<<<<

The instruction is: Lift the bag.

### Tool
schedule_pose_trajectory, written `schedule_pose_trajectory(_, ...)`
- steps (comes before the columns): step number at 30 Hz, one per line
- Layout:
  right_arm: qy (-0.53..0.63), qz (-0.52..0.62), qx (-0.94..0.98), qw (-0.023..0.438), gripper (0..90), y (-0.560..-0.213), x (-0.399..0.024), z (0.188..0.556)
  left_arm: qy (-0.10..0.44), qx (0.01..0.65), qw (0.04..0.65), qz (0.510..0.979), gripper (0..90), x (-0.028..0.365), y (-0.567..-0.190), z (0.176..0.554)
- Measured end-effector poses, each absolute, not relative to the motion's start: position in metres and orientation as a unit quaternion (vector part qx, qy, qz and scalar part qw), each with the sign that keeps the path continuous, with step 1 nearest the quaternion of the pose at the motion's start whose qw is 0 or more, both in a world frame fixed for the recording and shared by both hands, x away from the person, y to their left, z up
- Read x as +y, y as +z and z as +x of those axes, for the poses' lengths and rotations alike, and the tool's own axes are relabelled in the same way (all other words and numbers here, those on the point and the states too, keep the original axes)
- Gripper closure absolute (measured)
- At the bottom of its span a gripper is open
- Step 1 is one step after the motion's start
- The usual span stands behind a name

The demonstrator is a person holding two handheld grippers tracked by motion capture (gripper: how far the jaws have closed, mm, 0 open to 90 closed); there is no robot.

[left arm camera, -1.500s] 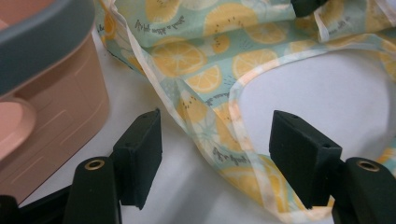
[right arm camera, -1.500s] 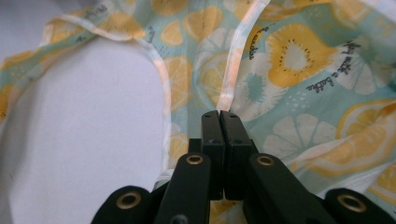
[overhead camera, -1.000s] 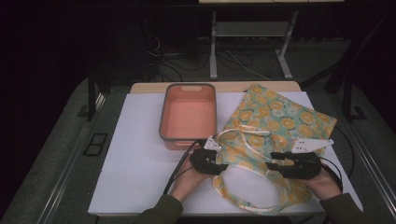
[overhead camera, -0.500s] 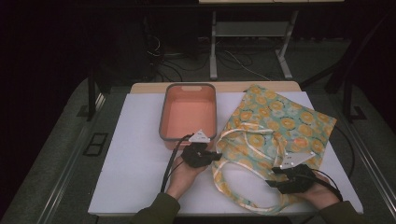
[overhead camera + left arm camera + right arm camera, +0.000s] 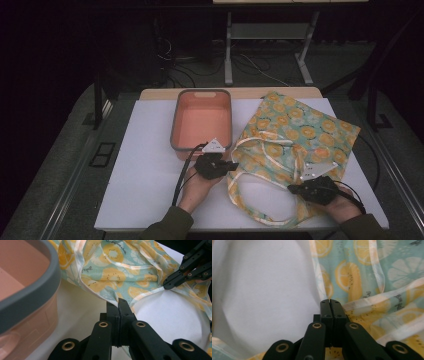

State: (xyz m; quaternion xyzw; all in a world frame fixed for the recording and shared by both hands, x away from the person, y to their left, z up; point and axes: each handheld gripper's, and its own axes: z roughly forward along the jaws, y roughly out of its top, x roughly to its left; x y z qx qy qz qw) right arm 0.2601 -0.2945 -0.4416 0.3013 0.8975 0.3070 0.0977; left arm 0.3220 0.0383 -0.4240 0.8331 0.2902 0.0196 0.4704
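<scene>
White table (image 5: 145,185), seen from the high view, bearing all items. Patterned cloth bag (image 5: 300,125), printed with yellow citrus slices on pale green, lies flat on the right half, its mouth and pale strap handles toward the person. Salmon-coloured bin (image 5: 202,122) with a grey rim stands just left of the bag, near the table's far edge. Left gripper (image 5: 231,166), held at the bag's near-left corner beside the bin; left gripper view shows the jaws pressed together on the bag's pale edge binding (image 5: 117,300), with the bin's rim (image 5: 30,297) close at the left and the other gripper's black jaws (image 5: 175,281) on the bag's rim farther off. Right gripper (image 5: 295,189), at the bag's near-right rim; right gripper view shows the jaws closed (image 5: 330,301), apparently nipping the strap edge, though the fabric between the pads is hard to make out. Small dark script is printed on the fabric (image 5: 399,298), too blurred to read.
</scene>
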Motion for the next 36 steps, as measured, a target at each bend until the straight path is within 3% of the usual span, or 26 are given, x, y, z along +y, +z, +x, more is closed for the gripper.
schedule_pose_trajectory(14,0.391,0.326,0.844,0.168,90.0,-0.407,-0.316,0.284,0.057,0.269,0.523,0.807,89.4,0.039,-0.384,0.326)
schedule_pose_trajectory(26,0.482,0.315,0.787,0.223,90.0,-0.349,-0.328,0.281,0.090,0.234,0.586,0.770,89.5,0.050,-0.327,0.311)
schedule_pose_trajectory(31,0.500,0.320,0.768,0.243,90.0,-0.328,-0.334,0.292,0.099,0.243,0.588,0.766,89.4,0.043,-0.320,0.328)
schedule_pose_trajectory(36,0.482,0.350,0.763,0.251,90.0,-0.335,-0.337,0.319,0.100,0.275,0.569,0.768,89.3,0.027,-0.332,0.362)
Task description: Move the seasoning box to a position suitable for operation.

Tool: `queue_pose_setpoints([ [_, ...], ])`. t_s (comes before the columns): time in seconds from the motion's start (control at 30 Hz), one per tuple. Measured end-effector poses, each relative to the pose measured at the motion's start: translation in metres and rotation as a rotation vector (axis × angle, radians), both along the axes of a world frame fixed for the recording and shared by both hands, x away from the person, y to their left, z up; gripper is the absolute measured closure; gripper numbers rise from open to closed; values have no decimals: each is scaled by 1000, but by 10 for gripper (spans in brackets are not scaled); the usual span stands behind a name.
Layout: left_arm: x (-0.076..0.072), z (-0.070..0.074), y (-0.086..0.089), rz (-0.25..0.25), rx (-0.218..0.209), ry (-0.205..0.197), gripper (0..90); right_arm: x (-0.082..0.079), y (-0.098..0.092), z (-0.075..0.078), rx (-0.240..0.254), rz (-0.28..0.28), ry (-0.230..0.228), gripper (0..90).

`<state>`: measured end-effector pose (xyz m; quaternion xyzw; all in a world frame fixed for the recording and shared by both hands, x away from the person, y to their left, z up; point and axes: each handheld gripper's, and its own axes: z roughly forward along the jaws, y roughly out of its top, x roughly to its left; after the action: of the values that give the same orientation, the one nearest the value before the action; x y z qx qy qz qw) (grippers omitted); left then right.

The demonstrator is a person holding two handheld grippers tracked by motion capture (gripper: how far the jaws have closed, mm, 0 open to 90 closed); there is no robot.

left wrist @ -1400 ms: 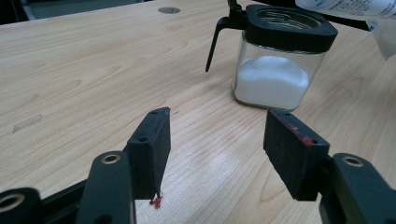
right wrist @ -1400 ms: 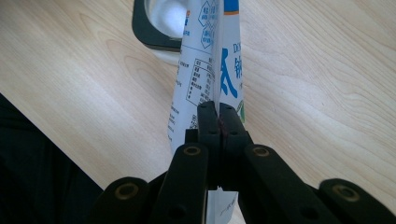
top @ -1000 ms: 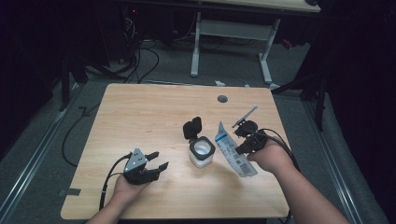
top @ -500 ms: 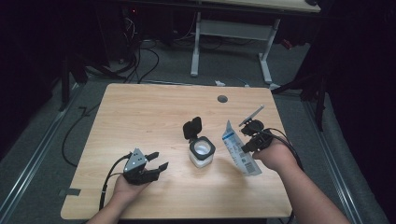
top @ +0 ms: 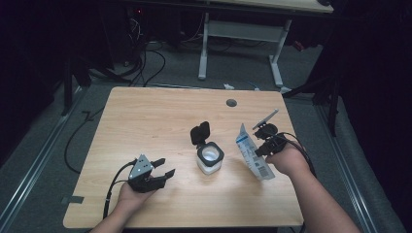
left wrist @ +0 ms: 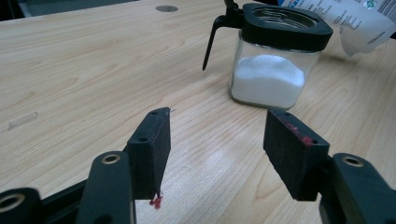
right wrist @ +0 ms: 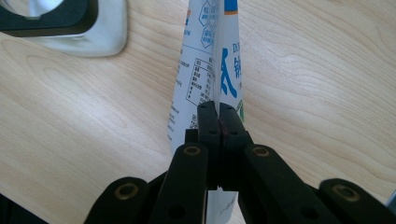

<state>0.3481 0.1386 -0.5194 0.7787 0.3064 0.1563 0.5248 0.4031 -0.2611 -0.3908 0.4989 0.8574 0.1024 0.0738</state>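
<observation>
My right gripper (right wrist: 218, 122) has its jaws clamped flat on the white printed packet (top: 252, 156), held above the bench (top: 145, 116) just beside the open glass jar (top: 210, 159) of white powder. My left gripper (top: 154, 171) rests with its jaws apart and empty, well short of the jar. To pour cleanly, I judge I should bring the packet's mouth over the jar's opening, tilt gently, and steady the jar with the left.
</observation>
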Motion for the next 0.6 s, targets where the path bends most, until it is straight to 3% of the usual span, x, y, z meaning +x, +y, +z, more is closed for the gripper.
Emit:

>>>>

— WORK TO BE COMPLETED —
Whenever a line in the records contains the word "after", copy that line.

— ANSWER TO THIS PROBLEM —
- Step 1 is one step after the motion's start
`<state>`: measured end-effector pose (xyz m; quaternion xyzw; all in a world frame fixed for the recording and shared by both hands, x away from the person, y to their left, z up; point and axes: each handheld gripper's, and its own axes: z roughly forward along the jaws, y roughly out of its top, x roughly to its left; after the action: of the values that give the same orientation, the one nearest the value before the action; x y z qx qy qz qw) (grippers omitted); left then right.

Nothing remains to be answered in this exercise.